Many of the gentile rescuers of Jews during the Holocaust harbored sentiments about Jews considerably less friendly than those expressed by Churchill. But those sentiments neither led them to harm Jews nor prevented them from close friendships with individual Jews. And ultimately they did not prevent the rescuers from risking their lives to save those of Jews.

That is not to say that the old-fashioned genteel anti-Semitism was without consequences. The American State Department, the British Foreign Office, and the French Quai d’Orsay were (and in some cases continue to be) populated by genteel anti-Semites for decades. And that fact had an immense impact on the foreign policy of these countries towards Israel, and, no doubt, contributed to the reluctance of America and England to take in Jews fleeing Hitler, ym”sh, during World War II.

Moreover, had Churchill actually published the words quoted above, rather than just confided them to his diary, they could have been justly criticized. For such sentiments publicly expressed can be expected to be read by more violent anti-Semites as providing sanction for their hatred, and even for acting upon that hatred.

BUT THE MAJOR THREAT today does not come from those who feel that Jews are somehow different. Rather the threat comes from those who are obsessed with Jews. For obsessive anti-Semites, Jews are truly diabolical and at the root of all that is wrong with the world.

With virulent, obsessive anti-Semitism we cannot make peace and must be constantly on alert. And we do not have far to look for it today. It is all about us – in the Moslem world, on the Left and far-Right in Europe, and at the U.N.

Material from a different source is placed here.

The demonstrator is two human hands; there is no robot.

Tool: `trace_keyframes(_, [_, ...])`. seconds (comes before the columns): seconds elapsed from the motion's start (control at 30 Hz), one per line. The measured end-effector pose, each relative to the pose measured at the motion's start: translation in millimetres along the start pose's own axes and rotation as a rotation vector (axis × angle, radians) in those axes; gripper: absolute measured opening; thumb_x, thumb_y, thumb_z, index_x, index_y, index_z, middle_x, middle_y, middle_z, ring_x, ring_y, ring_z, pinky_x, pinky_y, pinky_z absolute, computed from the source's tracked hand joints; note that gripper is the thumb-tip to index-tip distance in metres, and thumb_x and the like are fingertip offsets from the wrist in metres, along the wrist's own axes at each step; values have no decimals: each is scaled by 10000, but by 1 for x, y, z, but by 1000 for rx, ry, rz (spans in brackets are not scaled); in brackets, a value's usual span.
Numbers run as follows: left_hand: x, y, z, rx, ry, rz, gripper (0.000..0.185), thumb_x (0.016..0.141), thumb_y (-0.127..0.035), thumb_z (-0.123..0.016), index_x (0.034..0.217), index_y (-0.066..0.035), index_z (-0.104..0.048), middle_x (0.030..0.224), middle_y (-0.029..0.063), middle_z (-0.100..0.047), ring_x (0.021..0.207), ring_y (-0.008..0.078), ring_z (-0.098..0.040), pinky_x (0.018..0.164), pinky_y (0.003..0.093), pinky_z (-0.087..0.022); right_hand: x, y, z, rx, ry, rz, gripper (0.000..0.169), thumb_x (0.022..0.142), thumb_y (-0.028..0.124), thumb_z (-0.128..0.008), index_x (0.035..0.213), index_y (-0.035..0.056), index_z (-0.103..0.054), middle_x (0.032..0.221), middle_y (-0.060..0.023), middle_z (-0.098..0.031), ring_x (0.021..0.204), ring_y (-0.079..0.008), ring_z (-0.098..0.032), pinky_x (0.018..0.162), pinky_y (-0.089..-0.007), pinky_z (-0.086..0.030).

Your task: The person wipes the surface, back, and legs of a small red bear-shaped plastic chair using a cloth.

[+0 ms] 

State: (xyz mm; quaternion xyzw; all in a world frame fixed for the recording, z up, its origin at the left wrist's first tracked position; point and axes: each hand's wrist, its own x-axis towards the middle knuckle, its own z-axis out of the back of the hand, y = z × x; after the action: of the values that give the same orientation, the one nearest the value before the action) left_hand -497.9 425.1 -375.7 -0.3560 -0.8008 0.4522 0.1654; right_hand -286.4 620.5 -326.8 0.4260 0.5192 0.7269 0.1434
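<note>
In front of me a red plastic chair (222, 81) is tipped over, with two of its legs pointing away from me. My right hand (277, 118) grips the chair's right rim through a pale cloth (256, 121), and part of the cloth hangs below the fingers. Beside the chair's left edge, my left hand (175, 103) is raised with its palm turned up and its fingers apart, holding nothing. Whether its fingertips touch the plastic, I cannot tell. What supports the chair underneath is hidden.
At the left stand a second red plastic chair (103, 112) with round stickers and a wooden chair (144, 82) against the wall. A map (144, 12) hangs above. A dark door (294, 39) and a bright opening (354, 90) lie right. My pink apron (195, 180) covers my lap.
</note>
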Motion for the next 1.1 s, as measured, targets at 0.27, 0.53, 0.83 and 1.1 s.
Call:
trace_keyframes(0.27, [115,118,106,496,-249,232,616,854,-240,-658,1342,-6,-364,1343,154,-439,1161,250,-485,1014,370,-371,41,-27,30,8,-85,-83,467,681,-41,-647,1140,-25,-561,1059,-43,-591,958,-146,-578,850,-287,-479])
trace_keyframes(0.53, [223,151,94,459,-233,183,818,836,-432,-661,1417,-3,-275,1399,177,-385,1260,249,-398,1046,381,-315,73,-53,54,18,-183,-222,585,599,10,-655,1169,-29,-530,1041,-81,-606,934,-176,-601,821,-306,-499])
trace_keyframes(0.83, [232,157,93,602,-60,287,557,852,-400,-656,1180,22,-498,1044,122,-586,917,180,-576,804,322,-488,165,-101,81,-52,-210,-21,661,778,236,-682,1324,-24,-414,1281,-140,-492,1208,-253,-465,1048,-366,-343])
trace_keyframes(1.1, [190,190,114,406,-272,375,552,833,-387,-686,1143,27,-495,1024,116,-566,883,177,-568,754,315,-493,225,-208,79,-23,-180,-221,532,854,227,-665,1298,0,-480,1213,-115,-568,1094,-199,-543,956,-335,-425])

That obsession with Jews is today most often expressed as an obsession with Israel. Israel is singled out from all the nations of the world as the greatest violator of human rights and the Palestinians as the most victimized people in the world. Enlisted in the campaign to advance this view are several large and generously-funded U.N. bureaucracies, including the U.N. Commission on Human Rights, which has gone so far as to sanction terrorism against Israeli civilians, British academic and professional unions, and elite opinion-makers in Western Europe. And that campaign has been remarkably successful. When asked to identify the greatest threat to world peace, Western European polls consistently place Israel at the top of the list.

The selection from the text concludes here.